## What needs to be done
Leave out the pictures and repeat the data exactly.

══════════════════════════════

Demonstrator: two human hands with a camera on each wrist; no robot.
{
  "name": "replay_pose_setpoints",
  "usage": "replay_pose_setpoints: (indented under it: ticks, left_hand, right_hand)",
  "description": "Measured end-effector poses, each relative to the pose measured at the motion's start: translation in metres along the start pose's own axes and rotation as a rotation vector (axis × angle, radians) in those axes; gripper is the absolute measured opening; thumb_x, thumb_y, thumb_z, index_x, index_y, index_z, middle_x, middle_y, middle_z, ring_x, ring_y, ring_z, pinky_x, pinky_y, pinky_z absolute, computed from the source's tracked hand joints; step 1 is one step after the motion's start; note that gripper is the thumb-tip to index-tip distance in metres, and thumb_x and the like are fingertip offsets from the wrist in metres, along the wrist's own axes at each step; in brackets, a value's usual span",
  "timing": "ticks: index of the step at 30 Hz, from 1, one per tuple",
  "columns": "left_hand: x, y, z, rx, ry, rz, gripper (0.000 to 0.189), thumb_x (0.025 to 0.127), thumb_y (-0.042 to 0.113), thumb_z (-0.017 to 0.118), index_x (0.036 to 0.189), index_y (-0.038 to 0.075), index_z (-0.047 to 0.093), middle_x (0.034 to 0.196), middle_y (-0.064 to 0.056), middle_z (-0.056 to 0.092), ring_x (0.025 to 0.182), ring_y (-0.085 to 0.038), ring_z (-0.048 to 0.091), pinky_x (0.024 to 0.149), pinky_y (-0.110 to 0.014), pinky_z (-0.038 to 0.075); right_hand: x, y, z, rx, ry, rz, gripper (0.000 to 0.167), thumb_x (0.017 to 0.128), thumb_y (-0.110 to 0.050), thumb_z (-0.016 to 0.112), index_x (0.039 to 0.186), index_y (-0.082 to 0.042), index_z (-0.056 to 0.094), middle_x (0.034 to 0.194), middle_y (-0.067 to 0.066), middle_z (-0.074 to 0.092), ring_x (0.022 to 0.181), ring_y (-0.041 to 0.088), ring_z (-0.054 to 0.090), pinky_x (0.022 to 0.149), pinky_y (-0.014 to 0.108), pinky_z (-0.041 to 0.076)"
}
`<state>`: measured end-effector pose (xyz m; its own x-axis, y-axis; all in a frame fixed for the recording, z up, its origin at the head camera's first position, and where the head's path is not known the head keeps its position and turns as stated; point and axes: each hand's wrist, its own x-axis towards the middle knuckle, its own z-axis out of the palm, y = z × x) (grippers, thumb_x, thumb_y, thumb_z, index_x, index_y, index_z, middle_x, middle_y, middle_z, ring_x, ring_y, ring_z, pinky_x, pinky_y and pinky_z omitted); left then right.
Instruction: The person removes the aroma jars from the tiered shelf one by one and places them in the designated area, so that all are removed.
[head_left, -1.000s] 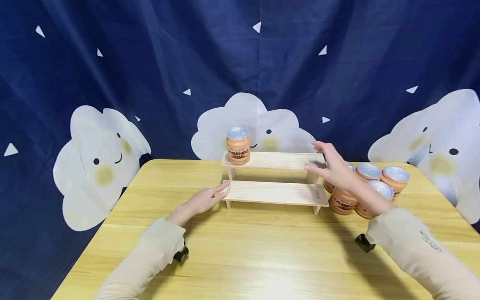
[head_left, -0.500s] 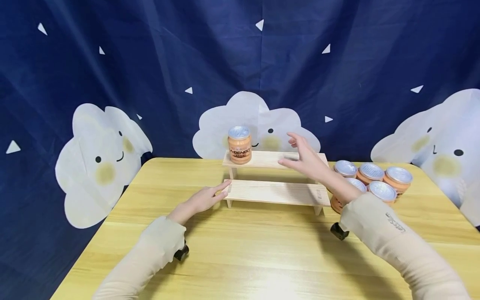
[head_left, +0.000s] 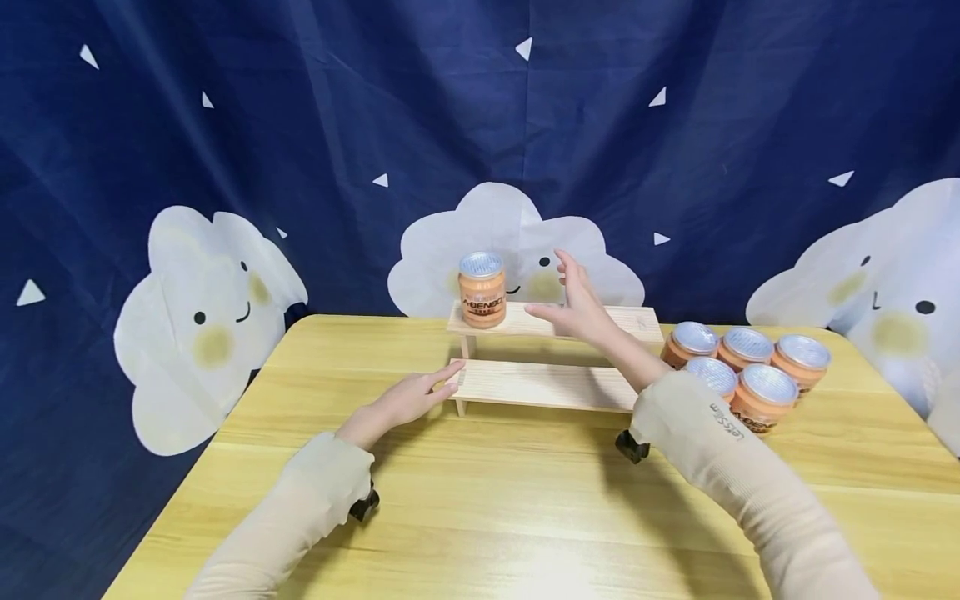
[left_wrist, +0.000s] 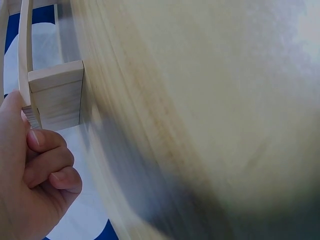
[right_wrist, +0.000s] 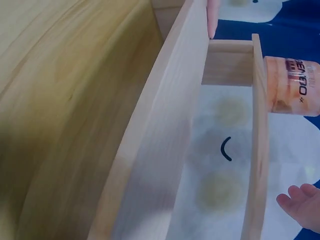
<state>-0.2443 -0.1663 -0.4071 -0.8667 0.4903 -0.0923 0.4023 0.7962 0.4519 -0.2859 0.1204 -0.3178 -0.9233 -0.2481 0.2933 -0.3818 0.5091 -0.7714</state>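
Note:
A pale two-step wooden display stand (head_left: 540, 383) stands on the table. On the left end of its upper step sits an upright orange jar (head_left: 483, 292) with a silver lid, also seen sideways in the right wrist view as the labelled jar (right_wrist: 292, 85). My left hand (head_left: 405, 400) holds the left end of the lower step; in the left wrist view the hand (left_wrist: 40, 170) has its lower fingers curled by the board's end. Above the upper step, right of the jar and apart from it, my right hand (head_left: 581, 308) is spread with nothing in it.
Several matching orange jars (head_left: 763, 396) stand grouped on the wooden table (head_left: 480, 508) at the stand's right, partly behind my right sleeve. A dark blue curtain (head_left: 337, 100) with smiling clouds hangs behind the table's far edge.
My right hand has moved left from the stand's right end to over the middle of its upper step, uncovering the jars on the right. The left hand keeps its place.

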Motion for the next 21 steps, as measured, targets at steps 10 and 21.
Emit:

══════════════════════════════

## Exercise answer
Demonstrator: two human hands with a camera on each wrist; no robot.
{
  "name": "replay_pose_setpoints",
  "usage": "replay_pose_setpoints: (indented under it: ticks, left_hand, right_hand)",
  "description": "Measured end-effector poses, each relative to the pose measured at the motion's start: translation in metres along the start pose's own axes and rotation as a rotation vector (axis × angle, radians) in those axes; gripper is the absolute measured opening; thumb_x, thumb_y, thumb_z, index_x, index_y, index_z, middle_x, middle_y, middle_z, ring_x, ring_y, ring_z, pinky_x, pinky_y, pinky_z absolute, computed from the source's tracked hand joints; step 1 is one step after the motion's start; note that gripper is the thumb-tip to index-tip distance in metres, and thumb_x and the like are fingertip offsets from the wrist in metres, along the wrist's own axes at each step; in brackets, a value's usual span",
  "timing": "ticks: index of the step at 30 Hz, from 1, one per tuple",
  "columns": "left_hand: x, y, z, rx, ry, rz, gripper (0.000 to 0.189), thumb_x (0.025 to 0.127), thumb_y (-0.042 to 0.113), thumb_z (-0.017 to 0.118), index_x (0.036 to 0.189), index_y (-0.038 to 0.075), index_z (-0.047 to 0.093), middle_x (0.034 to 0.196), middle_y (-0.064 to 0.056), middle_z (-0.056 to 0.092), ring_x (0.025 to 0.182), ring_y (-0.085 to 0.038), ring_z (-0.048 to 0.091), pinky_x (0.024 to 0.149), pinky_y (-0.110 to 0.014), pinky_z (-0.038 to 0.075); right_hand: x, y, z, rx, ry, rz, gripper (0.000 to 0.167), thumb_x (0.017 to 0.128), thumb_y (-0.110 to 0.050), thumb_z (-0.016 to 0.112), index_x (0.039 to 0.186), index_y (-0.082 to 0.042), index_z (-0.056 to 0.094), middle_x (0.034 to 0.194), middle_y (-0.067 to 0.066), middle_z (-0.074 to 0.092), ring_x (0.022 to 0.181), ring_y (-0.041 to 0.088), ring_z (-0.054 to 0.090), pinky_x (0.022 to 0.149), pinky_y (-0.014 to 0.108), pinky_z (-0.041 to 0.076)"
}
`<state>`: measured end-effector pose (xyz m; its own x-axis, y-axis; all in a frame fixed for the recording, z up, its origin at the head camera's first position, and where the head's path is not known the head keeps its position and turns as stated; point and axes: each hand's wrist, its own x-axis towards the middle knuckle, its own z-axis out of the palm, y = z × x) (grippers, thumb_x, thumb_y, thumb_z, index_x, index_y, index_z, middle_x, middle_y, middle_z, ring_x, ring_y, ring_z, pinky_x, pinky_y and pinky_z omitted); left then right.
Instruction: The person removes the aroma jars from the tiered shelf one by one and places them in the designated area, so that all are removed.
[head_left, -1.000s] 
[head_left, -0.500s] 
[head_left, +0.000s] 
[left_wrist, +0.000s] 
[right_wrist, +0.000s] 
<state>-0.2443 -0.1663 -0.4071 -0.8667 0.4903 -0.0923 0.4023 0.7962 0.4519 -0.2859 0.1204 -0.3178 -0.9233 -0.2481 0.2933 -0.3818 0.5091 -0.7714</state>
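Note:
A pale two-step wooden display stand (head_left: 540, 383) stands on the table. On the left end of its upper step sits an upright orange jar (head_left: 483, 292) with a silver lid, also seen sideways in the right wrist view as the labelled jar (right_wrist: 292, 85). My left hand (head_left: 405, 400) holds the left end of the lower step; in the left wrist view the hand (left_wrist: 40, 170) has its lower fingers curled by the board's end. Above the upper step, right of the jar and apart from it, my right hand (head_left: 581, 308) is spread with nothing in it.
Several matching orange jars (head_left: 763, 396) stand grouped on the wooden table (head_left: 480, 508) at the stand's right, partly behind my right sleeve. A dark blue curtain (head_left: 337, 100) with smiling clouds hangs behind the table's far edge.
My right hand has moved left from the stand's right end to over the middle of its upper step, uncovering the jars on the right. The left hand keeps its place.
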
Motion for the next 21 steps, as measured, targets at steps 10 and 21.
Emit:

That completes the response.